→ What the task asks: Nothing but a number should be given: how many lines in the listing contain the word "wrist".

─── Data extract ───

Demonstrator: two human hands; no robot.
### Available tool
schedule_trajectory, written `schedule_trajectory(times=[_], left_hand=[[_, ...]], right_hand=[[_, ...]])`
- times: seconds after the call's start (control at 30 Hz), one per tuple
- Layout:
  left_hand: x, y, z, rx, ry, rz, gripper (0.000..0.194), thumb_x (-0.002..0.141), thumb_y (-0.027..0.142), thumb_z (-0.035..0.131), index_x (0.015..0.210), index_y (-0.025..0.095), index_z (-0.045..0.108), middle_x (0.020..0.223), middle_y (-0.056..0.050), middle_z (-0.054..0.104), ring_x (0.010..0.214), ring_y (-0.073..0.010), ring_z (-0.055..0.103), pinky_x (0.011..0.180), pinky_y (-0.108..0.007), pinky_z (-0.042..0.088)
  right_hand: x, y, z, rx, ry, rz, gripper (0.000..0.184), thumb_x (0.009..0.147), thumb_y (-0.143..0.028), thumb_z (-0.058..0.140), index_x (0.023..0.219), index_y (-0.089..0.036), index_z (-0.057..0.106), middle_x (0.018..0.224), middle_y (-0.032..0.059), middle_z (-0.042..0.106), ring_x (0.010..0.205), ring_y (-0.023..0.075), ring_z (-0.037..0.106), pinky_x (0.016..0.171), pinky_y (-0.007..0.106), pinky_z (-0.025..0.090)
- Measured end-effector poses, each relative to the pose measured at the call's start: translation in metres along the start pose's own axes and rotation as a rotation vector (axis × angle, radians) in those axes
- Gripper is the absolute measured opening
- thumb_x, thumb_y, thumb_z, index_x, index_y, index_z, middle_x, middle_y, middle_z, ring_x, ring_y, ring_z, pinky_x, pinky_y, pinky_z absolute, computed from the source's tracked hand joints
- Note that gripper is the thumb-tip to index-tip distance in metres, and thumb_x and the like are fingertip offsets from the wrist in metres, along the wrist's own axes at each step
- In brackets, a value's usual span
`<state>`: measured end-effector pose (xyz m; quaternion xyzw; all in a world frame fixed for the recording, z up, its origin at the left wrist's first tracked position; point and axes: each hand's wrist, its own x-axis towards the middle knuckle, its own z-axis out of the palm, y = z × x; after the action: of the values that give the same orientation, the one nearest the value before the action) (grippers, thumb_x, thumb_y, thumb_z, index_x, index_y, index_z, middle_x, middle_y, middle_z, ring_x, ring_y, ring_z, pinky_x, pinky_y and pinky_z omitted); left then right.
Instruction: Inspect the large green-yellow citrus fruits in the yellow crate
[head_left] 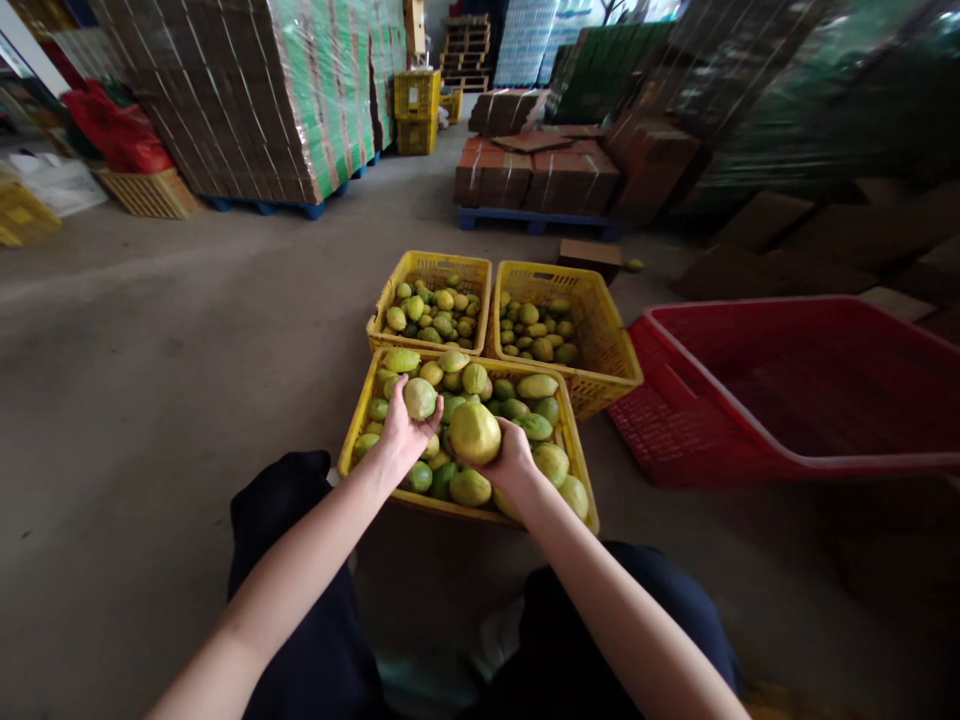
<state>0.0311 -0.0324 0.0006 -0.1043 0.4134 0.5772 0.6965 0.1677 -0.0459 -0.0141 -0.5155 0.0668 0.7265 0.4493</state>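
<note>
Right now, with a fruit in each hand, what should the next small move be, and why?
Perhaps ease the left hand and its smaller fruit toward the back-left crate, whose fruits look smaller than those in the front crate; the larger fruit in the right hand could wait.

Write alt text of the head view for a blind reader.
A person's left hand holds a greenish fruit and the right hand a larger yellow fruit, over a yellow crate of fruit. Two more yellow crates stand beyond; a red crate stands to the right.

Grey floor (187, 350): yellow crates (600, 325), red crate (649, 420), pallets (502, 214)
</note>
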Motion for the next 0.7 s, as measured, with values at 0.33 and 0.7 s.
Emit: schedule_trajectory(times=[0.33, 0.7], left_hand=[[0.004, -0.004, -0.004, 0.125, -0.014, -0.042, 0.019, 0.098, 0.02, 0.05, 0.096, 0.021, 0.069, 0.075, -0.004, 0.069, 0.059, -0.0164, 0.065, 0.055, -0.027, 0.059], [-0.001, 0.002, -0.005, 0.229, -0.06, -0.14, 0.031, 0.105, 0.035, 0.043, 0.093, 0.016, 0.063, 0.069, -0.005, 0.062, 0.048, -0.0113, 0.054, 0.039, -0.016, 0.043]], right_hand=[[0.003, 0.002, -0.001, 0.008, -0.052, -0.019, 0.012, 0.096, -0.027, 0.054, 0.102, -0.022, 0.063, 0.079, 0.0038, 0.074, 0.072, 0.0227, 0.075, 0.061, 0.037, 0.066], [-0.009, -0.002, 0.004, -0.065, -0.133, -0.001, 0.032, 0.104, -0.045, 0.049, 0.107, -0.017, 0.065, 0.068, 0.0044, 0.072, 0.053, 0.0197, 0.07, 0.041, 0.025, 0.057]])
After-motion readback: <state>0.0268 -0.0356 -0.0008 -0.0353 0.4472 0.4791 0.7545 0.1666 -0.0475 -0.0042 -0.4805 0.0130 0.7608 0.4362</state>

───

→ Answer: 2